── DATA FOR THIS EXERCISE ──

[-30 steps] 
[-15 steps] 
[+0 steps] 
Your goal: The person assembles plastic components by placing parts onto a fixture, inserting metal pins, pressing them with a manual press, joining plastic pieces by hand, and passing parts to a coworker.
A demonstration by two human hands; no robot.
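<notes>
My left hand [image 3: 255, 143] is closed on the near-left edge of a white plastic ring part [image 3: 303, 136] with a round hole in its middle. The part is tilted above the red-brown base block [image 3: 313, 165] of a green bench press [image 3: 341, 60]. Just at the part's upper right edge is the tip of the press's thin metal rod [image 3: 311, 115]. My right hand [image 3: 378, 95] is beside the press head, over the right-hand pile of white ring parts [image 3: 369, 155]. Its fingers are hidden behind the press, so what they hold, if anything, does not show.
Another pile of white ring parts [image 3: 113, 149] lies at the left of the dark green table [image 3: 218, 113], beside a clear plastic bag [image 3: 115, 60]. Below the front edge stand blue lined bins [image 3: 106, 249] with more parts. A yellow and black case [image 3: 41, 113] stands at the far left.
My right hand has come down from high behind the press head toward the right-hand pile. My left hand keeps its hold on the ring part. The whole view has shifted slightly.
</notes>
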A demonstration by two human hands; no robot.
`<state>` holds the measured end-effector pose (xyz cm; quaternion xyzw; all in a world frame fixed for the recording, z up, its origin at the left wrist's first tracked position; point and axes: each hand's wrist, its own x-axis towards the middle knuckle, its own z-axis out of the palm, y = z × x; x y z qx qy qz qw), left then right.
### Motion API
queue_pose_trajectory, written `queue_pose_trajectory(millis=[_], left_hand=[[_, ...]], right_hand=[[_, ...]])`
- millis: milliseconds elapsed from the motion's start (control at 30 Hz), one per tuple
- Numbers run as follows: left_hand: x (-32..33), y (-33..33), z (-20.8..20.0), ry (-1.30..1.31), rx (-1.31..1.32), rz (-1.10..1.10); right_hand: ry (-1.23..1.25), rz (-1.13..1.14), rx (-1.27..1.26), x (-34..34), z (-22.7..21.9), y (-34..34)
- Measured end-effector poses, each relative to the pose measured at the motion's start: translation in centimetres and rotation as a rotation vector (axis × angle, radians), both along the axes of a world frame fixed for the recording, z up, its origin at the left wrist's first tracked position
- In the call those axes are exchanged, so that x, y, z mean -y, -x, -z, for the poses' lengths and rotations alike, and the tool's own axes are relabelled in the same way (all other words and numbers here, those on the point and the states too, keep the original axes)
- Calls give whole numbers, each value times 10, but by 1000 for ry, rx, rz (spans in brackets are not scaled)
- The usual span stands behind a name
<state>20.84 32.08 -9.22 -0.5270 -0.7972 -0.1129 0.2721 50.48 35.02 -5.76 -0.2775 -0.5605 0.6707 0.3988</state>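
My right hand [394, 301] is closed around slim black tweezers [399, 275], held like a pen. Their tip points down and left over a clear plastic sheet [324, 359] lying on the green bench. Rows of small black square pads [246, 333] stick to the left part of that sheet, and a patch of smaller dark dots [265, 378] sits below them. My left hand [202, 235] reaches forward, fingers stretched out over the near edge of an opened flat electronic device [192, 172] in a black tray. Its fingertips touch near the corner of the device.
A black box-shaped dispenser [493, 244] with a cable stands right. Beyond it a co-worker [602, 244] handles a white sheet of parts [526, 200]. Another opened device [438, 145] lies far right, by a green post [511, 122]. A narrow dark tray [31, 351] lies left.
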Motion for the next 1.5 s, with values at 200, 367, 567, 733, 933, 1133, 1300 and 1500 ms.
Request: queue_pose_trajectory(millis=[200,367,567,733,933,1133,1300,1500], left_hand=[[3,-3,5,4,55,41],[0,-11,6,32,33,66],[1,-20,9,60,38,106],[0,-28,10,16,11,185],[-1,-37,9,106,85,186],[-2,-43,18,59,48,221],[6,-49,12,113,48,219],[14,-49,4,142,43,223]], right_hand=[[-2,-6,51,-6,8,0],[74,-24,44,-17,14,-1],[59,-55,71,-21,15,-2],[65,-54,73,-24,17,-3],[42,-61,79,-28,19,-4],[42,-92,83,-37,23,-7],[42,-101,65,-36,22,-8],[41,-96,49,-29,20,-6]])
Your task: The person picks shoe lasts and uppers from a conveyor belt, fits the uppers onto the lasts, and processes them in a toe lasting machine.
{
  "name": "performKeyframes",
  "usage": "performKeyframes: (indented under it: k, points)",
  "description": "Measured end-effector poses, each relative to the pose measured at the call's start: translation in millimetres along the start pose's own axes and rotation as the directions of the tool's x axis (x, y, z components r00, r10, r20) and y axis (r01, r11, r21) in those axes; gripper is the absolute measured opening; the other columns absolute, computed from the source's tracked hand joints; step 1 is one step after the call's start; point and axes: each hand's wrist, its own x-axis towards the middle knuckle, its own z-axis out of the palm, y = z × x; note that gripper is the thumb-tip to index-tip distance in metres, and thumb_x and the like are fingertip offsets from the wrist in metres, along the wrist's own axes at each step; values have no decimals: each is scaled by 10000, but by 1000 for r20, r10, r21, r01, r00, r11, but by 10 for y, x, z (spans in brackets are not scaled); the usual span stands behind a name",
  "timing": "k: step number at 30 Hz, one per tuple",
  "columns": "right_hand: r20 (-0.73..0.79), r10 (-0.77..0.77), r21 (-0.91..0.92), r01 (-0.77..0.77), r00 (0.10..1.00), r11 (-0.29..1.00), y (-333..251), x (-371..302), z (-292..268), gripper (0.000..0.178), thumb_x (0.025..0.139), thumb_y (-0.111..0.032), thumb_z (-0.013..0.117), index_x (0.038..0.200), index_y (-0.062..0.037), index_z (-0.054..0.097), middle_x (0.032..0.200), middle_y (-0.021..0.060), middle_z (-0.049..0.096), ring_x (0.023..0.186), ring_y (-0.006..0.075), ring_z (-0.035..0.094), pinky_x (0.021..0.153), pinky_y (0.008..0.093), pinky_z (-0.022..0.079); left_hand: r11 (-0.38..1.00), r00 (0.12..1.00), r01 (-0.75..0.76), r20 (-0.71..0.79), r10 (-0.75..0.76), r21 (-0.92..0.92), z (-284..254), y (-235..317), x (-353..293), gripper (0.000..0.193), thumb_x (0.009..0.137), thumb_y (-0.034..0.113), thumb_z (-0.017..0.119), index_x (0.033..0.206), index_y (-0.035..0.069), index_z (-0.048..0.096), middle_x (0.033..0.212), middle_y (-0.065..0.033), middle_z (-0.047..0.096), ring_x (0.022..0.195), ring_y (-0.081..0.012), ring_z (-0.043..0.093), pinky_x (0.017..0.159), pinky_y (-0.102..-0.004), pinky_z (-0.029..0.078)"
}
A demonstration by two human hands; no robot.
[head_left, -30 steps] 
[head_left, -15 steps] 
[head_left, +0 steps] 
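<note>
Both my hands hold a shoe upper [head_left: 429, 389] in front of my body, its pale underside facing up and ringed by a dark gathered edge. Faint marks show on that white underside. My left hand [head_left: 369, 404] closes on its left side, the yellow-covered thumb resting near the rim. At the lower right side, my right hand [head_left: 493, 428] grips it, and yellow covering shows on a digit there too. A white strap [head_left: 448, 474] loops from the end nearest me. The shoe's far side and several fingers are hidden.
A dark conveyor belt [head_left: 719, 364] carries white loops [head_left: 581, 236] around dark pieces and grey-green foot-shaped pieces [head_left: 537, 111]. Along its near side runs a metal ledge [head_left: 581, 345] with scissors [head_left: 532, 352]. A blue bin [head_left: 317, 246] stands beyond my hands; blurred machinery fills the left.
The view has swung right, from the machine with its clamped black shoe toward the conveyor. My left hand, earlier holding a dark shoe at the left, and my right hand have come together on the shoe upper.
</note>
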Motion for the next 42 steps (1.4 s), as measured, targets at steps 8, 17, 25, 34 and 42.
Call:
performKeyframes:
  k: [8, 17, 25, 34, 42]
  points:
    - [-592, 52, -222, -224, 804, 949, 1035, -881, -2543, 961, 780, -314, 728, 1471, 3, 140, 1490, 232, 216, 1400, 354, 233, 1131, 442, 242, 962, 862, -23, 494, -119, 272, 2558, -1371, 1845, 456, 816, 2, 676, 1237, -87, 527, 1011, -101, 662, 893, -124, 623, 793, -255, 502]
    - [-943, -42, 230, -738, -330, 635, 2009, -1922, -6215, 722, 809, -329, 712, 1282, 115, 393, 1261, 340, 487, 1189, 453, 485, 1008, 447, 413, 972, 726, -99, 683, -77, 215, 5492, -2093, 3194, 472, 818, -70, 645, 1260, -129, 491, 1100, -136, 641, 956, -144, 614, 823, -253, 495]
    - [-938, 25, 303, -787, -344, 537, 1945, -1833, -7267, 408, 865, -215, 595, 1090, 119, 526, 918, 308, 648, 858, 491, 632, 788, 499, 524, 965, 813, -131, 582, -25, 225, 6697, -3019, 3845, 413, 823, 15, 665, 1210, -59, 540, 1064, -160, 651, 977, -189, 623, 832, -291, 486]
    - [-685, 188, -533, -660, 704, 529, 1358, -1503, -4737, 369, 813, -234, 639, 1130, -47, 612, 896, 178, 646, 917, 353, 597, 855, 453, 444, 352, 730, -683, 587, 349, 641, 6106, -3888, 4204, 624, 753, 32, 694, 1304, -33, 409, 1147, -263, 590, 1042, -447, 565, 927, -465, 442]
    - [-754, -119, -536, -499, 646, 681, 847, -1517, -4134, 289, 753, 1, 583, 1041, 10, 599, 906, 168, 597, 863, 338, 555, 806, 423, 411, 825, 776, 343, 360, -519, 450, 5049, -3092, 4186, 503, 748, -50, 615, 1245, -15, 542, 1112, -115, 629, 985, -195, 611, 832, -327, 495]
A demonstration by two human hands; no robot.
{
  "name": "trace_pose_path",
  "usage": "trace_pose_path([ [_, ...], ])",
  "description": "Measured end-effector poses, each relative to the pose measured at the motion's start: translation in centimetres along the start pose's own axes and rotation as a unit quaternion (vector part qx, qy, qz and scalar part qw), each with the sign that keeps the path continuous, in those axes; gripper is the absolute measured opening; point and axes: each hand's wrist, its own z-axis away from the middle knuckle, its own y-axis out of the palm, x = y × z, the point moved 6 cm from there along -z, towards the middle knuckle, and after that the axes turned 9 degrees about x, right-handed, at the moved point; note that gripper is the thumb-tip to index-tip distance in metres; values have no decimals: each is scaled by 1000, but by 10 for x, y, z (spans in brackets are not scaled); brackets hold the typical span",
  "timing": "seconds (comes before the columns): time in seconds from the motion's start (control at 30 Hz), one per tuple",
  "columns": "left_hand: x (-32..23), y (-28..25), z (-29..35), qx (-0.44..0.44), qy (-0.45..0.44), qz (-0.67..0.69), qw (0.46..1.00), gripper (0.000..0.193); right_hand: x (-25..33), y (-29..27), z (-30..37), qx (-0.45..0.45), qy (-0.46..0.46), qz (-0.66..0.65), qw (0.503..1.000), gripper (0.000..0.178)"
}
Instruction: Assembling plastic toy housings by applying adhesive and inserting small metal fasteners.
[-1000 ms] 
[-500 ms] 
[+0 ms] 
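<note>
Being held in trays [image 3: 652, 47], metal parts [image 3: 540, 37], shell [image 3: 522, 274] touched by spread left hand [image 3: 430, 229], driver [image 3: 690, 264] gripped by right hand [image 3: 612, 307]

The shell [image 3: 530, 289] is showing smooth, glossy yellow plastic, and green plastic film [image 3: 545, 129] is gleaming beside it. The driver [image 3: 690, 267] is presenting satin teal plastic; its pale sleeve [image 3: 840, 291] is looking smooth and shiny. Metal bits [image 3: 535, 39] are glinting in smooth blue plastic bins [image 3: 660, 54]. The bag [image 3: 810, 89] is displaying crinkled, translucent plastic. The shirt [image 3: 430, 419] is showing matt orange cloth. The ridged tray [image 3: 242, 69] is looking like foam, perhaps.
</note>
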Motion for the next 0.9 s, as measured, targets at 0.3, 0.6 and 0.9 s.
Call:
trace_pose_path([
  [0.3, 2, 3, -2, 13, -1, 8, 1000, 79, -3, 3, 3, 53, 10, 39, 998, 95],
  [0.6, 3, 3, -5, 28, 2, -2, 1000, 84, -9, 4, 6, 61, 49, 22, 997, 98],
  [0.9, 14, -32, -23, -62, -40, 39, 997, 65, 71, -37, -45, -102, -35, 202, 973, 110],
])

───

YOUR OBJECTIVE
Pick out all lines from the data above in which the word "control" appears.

EXERCISE RESPONSE
- millis: milliseconds elapsed from the motion's start (control at 30 Hz), one per tuple
  "timing": "seconds (comes before the columns): time in seconds from the motion's start (control at 30 Hz), one per tuple",

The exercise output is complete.